Wednesday, May 26, 2010

Post # 19 - Seventy Percent of Americans Have Never Heard of Smart Grid

According to a study released this week by the strategic marketing agency EcoAlign, approximately 70 percent of Americans are not familiar with the term "smart grid." However, the study, "Separating Smart Grid From Smart Meters? Consumers Perceptions and Expectations of Smart Grid," indicates that consumers can become favorably disposed to the smart grid as they learn more details. But the study also highlights some obstacles to consumer acceptance, as well as to a possible mismatch of industry versus consumer expectations.

For the study, EcoAlign defined "smart grid" as a "larger network of interconnected devices in homes, businesses and communities that will allow service providers to offer new applications, including new billing and payment options." Based on this definition, 55 percent of the survey respondents believed that they would benefit from a smart grid, while 50 percent found the ability to review their own energy consumption to be "extremely or very appealing." One quarter of respondents think they would use the smart grid capability either daily or weekly; on average, respondents think they would use it about 12 times per month. EcoAlign says these are "strong findings of consumer good will and expectation with regard to rolling out the smart grid."
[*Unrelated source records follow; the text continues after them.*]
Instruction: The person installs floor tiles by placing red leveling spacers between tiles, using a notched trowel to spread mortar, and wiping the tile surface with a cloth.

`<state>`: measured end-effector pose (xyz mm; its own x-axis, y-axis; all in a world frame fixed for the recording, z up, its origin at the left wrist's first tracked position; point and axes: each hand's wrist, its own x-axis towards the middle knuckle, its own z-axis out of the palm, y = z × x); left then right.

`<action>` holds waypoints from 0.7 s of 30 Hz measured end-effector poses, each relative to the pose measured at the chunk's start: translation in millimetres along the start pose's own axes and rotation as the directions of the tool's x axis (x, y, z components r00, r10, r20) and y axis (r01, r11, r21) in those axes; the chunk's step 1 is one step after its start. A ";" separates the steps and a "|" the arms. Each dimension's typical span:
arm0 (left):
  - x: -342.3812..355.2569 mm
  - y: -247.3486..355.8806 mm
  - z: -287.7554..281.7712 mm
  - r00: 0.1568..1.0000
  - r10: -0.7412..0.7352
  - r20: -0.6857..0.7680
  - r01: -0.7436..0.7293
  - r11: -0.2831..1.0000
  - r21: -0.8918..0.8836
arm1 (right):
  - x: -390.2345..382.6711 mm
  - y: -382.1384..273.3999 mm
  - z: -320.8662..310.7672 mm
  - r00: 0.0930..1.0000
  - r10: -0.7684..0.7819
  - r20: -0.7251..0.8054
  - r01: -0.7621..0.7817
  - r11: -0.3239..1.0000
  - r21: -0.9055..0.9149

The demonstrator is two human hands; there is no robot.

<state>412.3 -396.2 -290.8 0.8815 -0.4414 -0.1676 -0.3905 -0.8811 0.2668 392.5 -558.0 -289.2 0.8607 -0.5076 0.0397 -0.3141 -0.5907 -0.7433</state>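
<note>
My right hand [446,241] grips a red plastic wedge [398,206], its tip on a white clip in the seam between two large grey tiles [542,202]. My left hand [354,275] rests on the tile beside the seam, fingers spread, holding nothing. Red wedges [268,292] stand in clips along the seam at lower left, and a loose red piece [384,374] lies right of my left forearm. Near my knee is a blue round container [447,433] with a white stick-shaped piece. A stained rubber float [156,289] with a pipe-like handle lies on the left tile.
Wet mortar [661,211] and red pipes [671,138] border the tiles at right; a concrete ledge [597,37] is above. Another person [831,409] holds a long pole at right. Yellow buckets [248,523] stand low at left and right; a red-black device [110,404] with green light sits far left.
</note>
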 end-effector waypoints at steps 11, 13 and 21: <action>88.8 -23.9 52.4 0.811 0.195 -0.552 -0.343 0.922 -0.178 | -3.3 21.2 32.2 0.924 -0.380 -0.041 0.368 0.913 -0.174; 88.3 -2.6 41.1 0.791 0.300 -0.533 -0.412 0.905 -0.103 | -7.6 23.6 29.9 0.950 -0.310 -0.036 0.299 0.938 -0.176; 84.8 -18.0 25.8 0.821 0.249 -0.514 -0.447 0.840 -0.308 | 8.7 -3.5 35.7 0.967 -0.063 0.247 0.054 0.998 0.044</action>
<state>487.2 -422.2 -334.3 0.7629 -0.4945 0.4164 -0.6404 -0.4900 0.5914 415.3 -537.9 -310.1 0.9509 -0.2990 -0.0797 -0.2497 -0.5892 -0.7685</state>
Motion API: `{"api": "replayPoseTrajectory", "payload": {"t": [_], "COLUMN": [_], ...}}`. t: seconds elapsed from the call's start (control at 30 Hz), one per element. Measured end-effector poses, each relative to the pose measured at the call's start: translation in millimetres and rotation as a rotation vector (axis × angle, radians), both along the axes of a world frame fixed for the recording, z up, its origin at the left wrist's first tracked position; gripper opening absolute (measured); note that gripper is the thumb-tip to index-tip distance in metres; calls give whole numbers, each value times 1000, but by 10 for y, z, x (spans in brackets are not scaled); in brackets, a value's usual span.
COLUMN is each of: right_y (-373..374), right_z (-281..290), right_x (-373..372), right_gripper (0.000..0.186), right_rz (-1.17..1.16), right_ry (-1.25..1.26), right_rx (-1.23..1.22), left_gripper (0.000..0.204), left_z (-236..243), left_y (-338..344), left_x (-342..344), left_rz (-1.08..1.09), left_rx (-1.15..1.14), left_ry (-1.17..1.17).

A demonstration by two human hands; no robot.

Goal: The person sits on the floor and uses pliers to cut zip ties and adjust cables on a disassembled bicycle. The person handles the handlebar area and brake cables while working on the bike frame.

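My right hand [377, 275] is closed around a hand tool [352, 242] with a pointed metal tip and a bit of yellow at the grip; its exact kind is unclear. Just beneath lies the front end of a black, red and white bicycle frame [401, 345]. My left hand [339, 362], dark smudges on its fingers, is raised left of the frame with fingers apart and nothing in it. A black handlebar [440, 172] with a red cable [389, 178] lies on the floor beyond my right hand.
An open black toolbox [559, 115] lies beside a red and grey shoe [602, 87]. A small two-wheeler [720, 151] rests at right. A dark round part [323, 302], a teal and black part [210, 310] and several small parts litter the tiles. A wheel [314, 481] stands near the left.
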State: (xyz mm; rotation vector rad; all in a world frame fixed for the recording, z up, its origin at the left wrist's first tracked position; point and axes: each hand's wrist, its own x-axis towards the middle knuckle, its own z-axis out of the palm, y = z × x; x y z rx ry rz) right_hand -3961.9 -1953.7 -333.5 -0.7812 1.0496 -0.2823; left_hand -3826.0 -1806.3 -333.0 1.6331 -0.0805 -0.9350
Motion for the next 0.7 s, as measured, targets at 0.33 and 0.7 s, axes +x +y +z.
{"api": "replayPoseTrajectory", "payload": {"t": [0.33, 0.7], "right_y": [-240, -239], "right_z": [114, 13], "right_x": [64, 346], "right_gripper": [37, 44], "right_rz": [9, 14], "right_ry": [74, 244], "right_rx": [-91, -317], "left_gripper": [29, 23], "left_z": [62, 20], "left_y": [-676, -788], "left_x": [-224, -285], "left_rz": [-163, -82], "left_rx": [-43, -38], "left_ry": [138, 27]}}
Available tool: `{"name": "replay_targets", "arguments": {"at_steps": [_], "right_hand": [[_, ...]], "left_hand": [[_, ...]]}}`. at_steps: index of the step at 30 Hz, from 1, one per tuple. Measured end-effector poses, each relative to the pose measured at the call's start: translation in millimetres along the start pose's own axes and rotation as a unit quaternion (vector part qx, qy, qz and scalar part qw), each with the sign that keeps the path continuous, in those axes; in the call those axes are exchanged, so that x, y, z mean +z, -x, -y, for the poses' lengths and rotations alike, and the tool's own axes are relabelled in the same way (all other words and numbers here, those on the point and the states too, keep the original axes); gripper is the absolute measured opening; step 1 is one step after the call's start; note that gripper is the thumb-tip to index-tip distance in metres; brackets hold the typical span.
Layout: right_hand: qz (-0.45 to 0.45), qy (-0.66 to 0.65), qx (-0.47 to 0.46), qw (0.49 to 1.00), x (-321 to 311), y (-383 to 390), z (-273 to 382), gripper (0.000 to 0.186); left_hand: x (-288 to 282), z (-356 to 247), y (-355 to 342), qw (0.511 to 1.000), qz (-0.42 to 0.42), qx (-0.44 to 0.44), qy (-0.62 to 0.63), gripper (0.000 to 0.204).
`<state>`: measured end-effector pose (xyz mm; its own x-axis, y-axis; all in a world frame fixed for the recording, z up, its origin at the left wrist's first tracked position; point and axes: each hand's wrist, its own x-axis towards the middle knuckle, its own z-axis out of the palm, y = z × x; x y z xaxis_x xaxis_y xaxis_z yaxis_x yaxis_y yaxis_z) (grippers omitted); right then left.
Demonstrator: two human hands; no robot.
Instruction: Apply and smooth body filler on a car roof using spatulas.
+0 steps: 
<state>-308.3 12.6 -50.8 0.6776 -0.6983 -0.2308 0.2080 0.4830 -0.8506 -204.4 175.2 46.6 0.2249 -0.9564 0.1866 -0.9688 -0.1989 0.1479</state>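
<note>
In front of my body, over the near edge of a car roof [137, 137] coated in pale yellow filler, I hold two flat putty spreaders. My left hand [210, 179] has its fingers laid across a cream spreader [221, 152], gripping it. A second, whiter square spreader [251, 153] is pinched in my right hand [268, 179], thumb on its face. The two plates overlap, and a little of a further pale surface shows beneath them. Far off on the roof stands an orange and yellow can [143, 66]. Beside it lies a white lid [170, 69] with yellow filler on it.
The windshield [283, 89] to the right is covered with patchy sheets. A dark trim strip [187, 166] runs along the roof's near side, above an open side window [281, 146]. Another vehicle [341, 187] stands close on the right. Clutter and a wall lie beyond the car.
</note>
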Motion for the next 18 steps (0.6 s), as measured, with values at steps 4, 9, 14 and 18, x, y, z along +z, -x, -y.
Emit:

At the same time, the study underscores major potential stumbling block to consumer acceptance. Perhaps most significantly, and potentially most troubling, the respondents saw smart grid as "primarily a means to lower and/or manage rising energy bills." But what it that is not, in fact, a realistic expectation? As the study notes:
Energy bills are increasing and are expected to increase even more in the foreseeable future. Seventy-four percent of Americans surveyed are extremely or very concerned about the rising cost of utility bills. But will utility bills increase more than any potential cost savings or management options enabled by smart grid? In other words, after the smart meter has been installed and the consumer has access to the smart grid, what happens if the consumers’ bill is bigger, and perhaps, substantially bigger due to any number of factors external to smart grid: rising fuel input costs, increasing utility rates to replace and/or bolster aging infrastructure, new costs [relating] to renewable or nuclear power generation, or even if the consumer herself consumes more energy because of new devices or a changing lifestyle.
EcoAlign also sees a need to decouple smart grid smart meters. The study states that while smart grid represents "the entire ecosystem of hardware and software that allow for greater networking, interconnections, integration and bundling of products and services," smart meters are primarily geared to measuring and controlling the electric use. "For now, consumer perceptions are anchored by the smart meter’s commodity focus, and more specifically, the billing function, rather than a platform for a much broader array of management possibilities including the commodity, security, entertainment, and so on."

Finally, insofar as smart grid represents a two-way communication platform, EcoAlign states that "consumers have a reasonable expectation that communications coming to them from this platform will also be 'smart.'" But EcoAlign is concerned that the current ability of utilities and energy suppliers to deliver and communicate the way consumers increasingly prefer is limited by "back office infrastructure, and as importantly, by an industry culture that has not had to be consumer-focused for decades."

The EcoAlign study is one more piece of evidence that, for all its promise, smart grid development may not be totally aligned with consumer expectations.